/ Money

Hard times call for more debt advice, not budget cuts

Citizens Advice bureau sign

Offering brief respite to those seeking free debt advice, the government is providing £27m of debt funding in the next year. It’s not enough, but will hopefully keep the commercial debt management wolves from the door.

It was originally announced that the five-year £125m funding of the Financial Inclusion Fund (FIF) would not be renewed when it runs out in March.

The move was likely to lead to up to 500 debt advisers losing their jobs, so the additional £27m is a rare piece of good news.

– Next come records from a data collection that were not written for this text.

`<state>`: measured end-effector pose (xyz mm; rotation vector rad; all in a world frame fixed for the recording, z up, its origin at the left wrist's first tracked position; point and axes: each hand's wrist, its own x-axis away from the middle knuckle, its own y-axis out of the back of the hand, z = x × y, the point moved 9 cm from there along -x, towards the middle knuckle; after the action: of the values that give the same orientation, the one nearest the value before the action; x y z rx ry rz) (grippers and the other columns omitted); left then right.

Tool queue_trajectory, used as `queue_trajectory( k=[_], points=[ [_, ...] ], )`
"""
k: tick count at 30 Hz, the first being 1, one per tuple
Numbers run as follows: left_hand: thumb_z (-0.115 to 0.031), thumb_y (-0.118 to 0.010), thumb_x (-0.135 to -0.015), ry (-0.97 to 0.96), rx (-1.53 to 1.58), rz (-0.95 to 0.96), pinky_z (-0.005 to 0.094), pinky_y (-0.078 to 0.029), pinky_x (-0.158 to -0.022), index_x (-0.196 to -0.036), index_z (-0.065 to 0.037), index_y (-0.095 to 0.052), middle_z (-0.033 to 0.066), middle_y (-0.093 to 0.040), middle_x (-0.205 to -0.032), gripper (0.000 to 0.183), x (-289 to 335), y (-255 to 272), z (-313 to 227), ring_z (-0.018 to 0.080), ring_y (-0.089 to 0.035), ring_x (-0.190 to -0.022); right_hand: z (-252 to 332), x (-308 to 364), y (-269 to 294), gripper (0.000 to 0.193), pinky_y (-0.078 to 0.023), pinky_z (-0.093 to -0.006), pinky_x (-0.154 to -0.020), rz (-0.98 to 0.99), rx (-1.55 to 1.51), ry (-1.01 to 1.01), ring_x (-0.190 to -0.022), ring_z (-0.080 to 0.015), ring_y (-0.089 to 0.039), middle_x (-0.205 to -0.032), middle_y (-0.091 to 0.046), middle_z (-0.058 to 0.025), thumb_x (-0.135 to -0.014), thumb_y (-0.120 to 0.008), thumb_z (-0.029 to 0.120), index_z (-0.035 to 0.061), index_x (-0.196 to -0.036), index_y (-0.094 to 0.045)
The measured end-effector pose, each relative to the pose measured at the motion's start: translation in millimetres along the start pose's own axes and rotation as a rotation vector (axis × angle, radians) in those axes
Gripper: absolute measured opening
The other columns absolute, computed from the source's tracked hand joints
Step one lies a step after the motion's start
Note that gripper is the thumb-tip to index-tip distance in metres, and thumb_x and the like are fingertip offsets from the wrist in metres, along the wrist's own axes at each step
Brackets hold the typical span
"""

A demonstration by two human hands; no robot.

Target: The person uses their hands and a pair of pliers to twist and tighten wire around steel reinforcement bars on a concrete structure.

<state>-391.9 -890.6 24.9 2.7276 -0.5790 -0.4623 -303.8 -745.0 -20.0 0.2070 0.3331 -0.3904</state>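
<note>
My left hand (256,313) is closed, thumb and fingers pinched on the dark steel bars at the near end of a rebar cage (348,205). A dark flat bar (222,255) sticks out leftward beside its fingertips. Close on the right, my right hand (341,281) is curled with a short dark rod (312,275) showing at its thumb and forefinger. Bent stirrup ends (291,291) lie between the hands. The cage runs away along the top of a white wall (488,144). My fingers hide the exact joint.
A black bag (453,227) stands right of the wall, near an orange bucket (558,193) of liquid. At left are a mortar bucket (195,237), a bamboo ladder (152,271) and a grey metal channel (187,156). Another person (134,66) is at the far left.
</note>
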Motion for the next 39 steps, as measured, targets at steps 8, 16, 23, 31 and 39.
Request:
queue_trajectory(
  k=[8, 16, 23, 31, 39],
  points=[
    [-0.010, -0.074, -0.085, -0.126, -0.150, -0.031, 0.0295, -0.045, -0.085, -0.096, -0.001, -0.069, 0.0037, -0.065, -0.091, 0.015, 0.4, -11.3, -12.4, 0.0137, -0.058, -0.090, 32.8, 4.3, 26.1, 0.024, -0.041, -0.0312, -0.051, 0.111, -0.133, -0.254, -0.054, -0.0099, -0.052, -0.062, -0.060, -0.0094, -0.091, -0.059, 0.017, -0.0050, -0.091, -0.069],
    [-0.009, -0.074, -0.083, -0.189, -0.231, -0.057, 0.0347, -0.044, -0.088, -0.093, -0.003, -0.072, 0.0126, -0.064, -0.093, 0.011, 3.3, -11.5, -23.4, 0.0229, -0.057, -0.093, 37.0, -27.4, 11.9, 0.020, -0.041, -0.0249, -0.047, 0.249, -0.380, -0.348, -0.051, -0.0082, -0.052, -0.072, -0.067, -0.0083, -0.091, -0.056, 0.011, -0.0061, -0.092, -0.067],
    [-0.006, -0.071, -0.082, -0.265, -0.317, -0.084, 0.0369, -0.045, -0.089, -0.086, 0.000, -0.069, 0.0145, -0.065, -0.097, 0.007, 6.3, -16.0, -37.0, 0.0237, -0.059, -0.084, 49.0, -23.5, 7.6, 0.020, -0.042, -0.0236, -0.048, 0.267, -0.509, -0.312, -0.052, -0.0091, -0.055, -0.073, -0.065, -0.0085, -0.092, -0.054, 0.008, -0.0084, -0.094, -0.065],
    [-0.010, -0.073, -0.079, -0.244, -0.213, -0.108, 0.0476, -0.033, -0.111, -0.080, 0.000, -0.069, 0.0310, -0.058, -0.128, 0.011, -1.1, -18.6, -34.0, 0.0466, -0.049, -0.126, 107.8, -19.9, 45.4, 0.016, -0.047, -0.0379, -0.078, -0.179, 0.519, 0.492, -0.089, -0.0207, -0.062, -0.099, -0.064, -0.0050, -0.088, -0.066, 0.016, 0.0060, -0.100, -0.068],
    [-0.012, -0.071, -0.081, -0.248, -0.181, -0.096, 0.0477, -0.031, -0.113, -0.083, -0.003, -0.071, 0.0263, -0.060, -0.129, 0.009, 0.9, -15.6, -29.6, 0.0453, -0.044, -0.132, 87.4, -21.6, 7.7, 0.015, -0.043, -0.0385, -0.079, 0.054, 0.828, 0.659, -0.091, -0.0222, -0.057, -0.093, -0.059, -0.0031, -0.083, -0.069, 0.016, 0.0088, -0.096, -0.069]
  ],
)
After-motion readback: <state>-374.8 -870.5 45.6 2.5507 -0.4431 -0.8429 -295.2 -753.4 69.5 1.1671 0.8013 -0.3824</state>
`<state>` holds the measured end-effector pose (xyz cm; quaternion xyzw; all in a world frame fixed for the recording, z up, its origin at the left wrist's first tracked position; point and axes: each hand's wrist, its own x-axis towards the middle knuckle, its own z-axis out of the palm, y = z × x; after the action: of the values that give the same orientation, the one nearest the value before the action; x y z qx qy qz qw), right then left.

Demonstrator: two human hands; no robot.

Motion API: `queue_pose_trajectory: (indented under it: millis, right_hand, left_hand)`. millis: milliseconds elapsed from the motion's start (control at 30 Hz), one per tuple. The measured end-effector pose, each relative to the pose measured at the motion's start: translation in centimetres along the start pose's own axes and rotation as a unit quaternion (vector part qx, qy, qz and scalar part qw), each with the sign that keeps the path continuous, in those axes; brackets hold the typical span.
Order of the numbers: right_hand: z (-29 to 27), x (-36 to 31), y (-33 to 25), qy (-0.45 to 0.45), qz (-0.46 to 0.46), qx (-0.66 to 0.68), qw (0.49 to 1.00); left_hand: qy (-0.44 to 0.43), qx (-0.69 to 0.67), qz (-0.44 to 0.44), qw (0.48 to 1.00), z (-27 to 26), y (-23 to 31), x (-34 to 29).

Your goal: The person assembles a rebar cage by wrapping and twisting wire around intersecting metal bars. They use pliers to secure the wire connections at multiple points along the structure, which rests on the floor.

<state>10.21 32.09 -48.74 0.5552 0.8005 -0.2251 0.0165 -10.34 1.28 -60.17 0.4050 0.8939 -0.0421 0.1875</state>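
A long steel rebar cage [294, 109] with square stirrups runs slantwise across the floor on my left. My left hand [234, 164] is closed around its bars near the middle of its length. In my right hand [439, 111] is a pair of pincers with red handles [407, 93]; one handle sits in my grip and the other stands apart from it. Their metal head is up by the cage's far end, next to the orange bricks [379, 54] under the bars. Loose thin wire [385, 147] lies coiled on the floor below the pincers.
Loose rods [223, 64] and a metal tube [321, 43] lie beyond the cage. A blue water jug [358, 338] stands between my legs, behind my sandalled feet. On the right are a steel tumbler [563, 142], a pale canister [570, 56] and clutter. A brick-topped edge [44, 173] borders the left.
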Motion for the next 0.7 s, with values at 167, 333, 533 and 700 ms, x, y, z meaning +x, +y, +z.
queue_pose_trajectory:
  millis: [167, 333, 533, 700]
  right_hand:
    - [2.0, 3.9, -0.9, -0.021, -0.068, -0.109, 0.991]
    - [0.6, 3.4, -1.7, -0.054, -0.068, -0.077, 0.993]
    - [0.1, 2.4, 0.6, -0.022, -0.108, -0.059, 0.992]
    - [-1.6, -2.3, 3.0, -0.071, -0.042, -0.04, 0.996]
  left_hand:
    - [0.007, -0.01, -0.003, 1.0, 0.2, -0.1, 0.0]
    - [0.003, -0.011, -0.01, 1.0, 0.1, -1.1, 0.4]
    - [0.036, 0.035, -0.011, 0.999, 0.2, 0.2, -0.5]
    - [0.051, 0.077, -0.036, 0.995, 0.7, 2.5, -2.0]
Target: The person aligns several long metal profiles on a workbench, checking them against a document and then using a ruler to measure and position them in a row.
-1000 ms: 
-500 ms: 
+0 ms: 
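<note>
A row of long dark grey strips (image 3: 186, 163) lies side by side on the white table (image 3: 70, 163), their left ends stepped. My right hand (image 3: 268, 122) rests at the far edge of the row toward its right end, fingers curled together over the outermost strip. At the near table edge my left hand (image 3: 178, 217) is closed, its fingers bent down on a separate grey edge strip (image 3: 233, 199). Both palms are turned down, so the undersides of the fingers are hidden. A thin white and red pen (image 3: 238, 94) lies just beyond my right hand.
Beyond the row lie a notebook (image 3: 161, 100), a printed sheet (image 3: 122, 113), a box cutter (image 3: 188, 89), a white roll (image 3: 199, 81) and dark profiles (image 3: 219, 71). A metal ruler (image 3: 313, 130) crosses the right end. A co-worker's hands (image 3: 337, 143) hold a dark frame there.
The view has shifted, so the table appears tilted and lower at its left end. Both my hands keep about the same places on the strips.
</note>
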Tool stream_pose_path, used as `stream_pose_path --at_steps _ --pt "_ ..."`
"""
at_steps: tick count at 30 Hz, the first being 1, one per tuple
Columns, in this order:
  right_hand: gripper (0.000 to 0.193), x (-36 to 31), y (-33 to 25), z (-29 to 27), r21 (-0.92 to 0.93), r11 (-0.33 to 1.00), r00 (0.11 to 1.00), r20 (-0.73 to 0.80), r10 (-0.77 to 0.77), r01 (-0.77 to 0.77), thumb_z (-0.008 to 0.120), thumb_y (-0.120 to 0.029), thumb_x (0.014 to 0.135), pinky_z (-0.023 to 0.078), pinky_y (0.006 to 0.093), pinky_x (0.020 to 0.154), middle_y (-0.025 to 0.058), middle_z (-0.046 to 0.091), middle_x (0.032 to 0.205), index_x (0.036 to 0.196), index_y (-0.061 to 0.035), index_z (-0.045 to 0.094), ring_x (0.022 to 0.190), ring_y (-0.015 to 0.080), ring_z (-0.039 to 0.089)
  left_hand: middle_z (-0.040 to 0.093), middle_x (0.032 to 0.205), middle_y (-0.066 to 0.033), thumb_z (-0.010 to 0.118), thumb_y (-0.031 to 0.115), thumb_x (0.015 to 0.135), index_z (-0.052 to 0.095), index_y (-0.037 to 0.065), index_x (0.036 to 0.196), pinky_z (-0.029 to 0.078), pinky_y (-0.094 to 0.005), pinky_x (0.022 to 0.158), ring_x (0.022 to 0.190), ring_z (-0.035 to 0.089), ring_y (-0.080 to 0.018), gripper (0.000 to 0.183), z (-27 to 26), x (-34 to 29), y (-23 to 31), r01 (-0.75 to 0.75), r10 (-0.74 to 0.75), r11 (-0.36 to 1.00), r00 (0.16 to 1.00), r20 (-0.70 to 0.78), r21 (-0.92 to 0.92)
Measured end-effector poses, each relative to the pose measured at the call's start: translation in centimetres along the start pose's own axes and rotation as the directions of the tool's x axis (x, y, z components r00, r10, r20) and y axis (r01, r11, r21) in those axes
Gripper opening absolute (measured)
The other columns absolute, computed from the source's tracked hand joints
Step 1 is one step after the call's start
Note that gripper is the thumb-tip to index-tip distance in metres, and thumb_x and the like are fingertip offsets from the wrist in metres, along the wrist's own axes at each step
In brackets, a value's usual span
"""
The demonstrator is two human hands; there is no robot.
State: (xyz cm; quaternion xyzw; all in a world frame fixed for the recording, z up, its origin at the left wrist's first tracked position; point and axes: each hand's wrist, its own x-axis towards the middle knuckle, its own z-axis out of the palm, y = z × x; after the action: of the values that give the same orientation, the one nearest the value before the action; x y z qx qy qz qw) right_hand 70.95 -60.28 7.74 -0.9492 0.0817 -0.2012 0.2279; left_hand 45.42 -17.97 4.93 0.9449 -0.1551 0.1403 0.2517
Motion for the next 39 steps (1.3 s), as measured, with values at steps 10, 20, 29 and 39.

However, it’s only for one year and is dwarfed by the overall reduction in debt advice funding following cuts in council grants. The threatened closure of Citizens Advice branches as a result of swingeing cuts in its budget can only have a negative effect on those struggling with debts.

Cuts continue – and so does debt

And all this is happening as the number of people becoming insolvent continues to rise. In England and Wales alone, over 135,000 people went bust last year, opting either for bankruptcy, an Individual Voluntary Arrangement (IVA) or Debt Relief Order (DRO).

The last thing these people need is to fall into the hands of debt management companies, many of which have been exposed by the Office of Fair Trading as providing an over-priced and shoddy service to their clients.

And yet I can’t help but fear that budget cuts will lead some struggling consumers into these companies’ clutches, with glossy adverts failing to mention their high charges. And – in far too many cases – dodgy sales practices and poor advice. Hard-pressed families deserve better.

So what are the alternatives?

For a start, despite the doom and gloom, Citizens Advice isn’t shutting down. While some services may be cut, the organisation will continue to provide much-needed debt advice.

And let’s remember the many committed volunteers who keep local Citizens Advice bureaux going. People like Zhenya Golomuz, who is running the Virgin London Marathon to raise funds to keep the Blackpool CAB open.

The Consumer Credit Counselling Service (CCCS), National Debtline and PayPlan also offer free and impartial debt help, either by phone, online or through regional advice centres.

The debt management industry preys on the desperation of its customers. Luckily there is still an alternative – the free-to-consumer impartial advice sector. It must be supported.


I agree and share your concern that any uncertainty about continued public funding for free debt advice will lead many struggling debtors to seek help from fee-charging debt advice organisations.

The recent Office of Fair Trading review found the fee-charging sector which to be unfit for purpose so the challenge now is for debt charities to work together to provide free debt advice, face-to-face, over the phone and online, for those who need it.

Given CCCS’s capacity on its helpline and online debt counselling, there is no need for anyone to pay for debt advice.

It is always so sad when people fall into debt through no fault of their own – as it appears is happening to many at the moment.
Perhaps a requirement should be placed on the banks to donate to, and/or subsidise, the likes of CAB, CCCS and Pay Plan? After all, it is generally bank customers who are being hounded and in desperate need of advice; they are also the one’s who can least afford to be ‘scammed’ by extortionate debt management fees.

As a past advisor in a local CAB I can testify to the excellent work that they do, particularly on debt advise. It always seemed to be difficult to obtain funding for this work and so it is good to hear that funding is now to be found, but it should be assured for much longer than one year. These organisations require more encouragement rather than living a day to day existence. Also the lenders should not encourage consumers to get so deeply into debt.

Geoff says:
16 February 2011

Given the unavoidable need for government spending cuts, and the consequential inevitable increase in people in need of debt management advice, a caring government would INCREASE funding support for debt advice….
…and even a government that doesn’t care about people but does care about minimising demands on the welfare state should INCREASE funding support for debt advice, because those who cannot cope with their debts are more likely to become ill and make demands on NHS services, and more likely to need the help of Social Services, so it will be more cost effective to help people mange their debts than to ignore them.

There is no doubt that the increase in commercial ‘debt advice’ companies is a concern, and should be a concern to all. Looking at the latest poll on this page regarding the qualification of IFA’s, why should this not also apply to the debt advice industry? This would ensure that debt advice could only be provided by appropriate organisations with advisers qualified to a national standard in debt advice.